I am working on I2C connection in PSoC4 between MAX30105 particle sensor and PSoC CY8C4247AZI-M485.
When I program the code, I get data that is unusable. Almost every entry in console is either 255 or 239 when the output is observed as uint8 noninverted.
This program is heavily inspired from another solution, and I do not quite understand the overflow counter or interrupt status does, but if I remove them, I end up in I2C_1_I2CMasterSendStop in line 331.
Currently it has both R(Red LED) and IR(InfraRed LED) on, and the ADC is 18 bits.
This is my first post, so I'm not quite sure what information I need to add to the post.
Welcome in the forum.
Usual I2C issues come from a bad pull up resistor on sda or scl. check that.
It will be better for you to put the i2c write sequence into a function which gives fewer places to check for issues.
Keep in mind that there is a status byte returned for every I2C call (except reading a byte). Check that for non zero.
Configure the I2C component for "Byte mode"
Can it be that the sensor requires some time after a reset?
Are you using a Cypress kit? Which one??
Thank you for the help. I have configured the I2C component to byte mode, and as far as I can read, the sensor works immediately after the setup is complete, which shouldn't take very long.
The byte mode does not change the output signal in the console.
I'm using PSoC CY8C4247AZI-M485, PSoC 4200M or CY8CKIT-043. I use PSoC Creator 4.0. I don't know which of these names you're referring to.
In 4200, changing drive mode to resistive pull-up has no effect. How do you check that?
You say I should put the write sequence into a function. Can you elaborate on that?
Why is checking for non-zero necessary, and should this be after each I2C call or just once? Also, by checking, do you mean to debug and add watchpoints on each of my I2C calls on write?
A WIP update. When I comment out the for loop for NUM_SAMPLE_TO_READ, I get some data that may be more readable.
It varies from 0 2 XXX when the sensor is not pressed, to 0 30-32 XXX when the sensor is pressed. Is there something in the for loop that makes errors in the loop itself. As I read it, you need a Start or ReStart before ReadByte, but does it need to be before each call to the function or before each loop of the function.
I'm not sure how to manage to set the drive mode of the buried pins, but I would suggest using P4_0 and P4_1 for SCL and SDA and using the internal pullup resistors of your board.
"You say I should put the write sequence into a function.

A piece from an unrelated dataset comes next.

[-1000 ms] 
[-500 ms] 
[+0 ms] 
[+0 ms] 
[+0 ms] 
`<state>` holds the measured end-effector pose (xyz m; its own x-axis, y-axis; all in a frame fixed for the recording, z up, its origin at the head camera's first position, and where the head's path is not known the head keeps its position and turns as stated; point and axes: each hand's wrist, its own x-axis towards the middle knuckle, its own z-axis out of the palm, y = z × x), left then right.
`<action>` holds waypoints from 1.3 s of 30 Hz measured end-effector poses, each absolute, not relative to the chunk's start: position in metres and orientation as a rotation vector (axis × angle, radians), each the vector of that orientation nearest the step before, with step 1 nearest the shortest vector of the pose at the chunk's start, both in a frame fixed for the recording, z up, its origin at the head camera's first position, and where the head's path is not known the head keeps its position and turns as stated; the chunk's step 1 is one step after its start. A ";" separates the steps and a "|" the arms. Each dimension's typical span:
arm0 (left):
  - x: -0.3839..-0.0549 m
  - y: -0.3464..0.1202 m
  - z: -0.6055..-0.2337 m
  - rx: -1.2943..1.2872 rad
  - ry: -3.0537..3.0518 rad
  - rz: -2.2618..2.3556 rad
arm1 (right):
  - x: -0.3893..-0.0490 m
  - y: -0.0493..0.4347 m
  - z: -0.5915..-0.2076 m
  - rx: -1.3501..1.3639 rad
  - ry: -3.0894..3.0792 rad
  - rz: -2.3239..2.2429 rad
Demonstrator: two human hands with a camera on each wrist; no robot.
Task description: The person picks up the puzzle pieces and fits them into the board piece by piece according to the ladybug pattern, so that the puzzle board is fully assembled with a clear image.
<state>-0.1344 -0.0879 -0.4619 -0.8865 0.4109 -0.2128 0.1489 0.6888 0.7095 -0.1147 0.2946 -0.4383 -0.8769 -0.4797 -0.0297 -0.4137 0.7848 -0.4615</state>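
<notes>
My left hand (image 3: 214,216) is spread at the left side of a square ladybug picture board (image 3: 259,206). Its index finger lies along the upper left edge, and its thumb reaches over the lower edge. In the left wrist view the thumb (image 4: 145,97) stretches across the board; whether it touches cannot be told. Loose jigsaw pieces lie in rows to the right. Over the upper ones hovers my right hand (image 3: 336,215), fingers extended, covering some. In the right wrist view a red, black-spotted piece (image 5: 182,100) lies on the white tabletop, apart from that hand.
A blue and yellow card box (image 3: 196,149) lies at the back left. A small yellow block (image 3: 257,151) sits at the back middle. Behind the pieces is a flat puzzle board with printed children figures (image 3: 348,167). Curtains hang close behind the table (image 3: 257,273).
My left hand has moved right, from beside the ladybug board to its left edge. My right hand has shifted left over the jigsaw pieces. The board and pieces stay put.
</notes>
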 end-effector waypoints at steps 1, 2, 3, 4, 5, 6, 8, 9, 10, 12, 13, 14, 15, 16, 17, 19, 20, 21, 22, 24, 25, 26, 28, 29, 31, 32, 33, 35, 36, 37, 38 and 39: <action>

Can you elaborate on that?"
This is the programmer's bread and butter, creating functions as in your case:
uint8 WriteOneI2CByte(uint8 DeviceAddress, uint8 RegisterAddress uint8 ByteToWrite); //returning success or error
"Why is checking for non-zero necessary, and should this be after each I2C call or just once?"

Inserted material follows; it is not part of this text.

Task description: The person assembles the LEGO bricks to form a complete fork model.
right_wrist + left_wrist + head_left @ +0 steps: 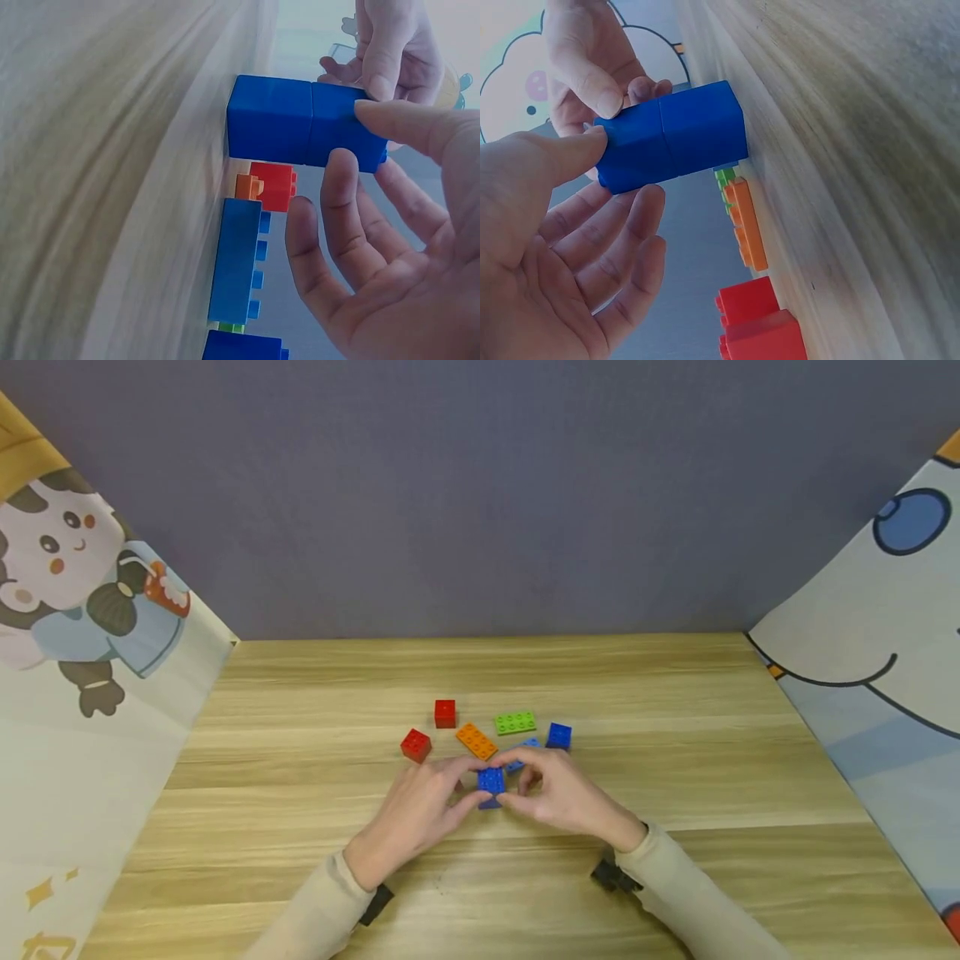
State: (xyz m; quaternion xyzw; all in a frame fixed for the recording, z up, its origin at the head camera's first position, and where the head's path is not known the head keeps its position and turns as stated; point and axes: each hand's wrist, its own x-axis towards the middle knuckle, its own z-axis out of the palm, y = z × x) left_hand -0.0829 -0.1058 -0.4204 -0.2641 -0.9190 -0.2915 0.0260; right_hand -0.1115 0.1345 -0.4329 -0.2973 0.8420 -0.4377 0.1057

At least while testing your project you should verify each result. A failure of one call will prevent the following calls to work correctly. Checking the returned state can prevent your project going into an infinite loop (I2C hasn't got a timeout feature), so better chexk and take fixup).
Yes, using the debugger and testing the result of each call will quickly get your project to work.

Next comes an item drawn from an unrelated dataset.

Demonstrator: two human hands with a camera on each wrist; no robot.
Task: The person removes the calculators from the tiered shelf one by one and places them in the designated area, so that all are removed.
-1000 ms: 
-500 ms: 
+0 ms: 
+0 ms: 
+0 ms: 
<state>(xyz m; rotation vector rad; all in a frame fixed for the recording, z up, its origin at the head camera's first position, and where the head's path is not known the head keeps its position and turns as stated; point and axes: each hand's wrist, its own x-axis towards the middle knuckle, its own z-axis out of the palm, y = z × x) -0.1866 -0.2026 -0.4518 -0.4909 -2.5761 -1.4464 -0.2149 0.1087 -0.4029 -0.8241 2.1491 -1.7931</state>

Some hints: Set a breakpoint at the first call. When reached (and result is ok), remove it and set a bp at the next call. Avoid single-stepping because that may conflict with interrupts.
And at start of main() insert a CyGlobalIntEnable, this is needed for I2C interface.
The data is still wonky. I have checked every output for every I2C call except readbytes, and no errors have been found.
I have also tested if it was a time reliant error by making infinite loop if(error), and still, the program runs without getting stuck.
Some new problems have been encountered. The FIFO_WR_PTR and FIFO_RD_PTR can both exceed their limits of 0-31.
The FIFO_RD_PTR can move without reading any FIFODATA.
Also, how do I change my username to my name on the forum?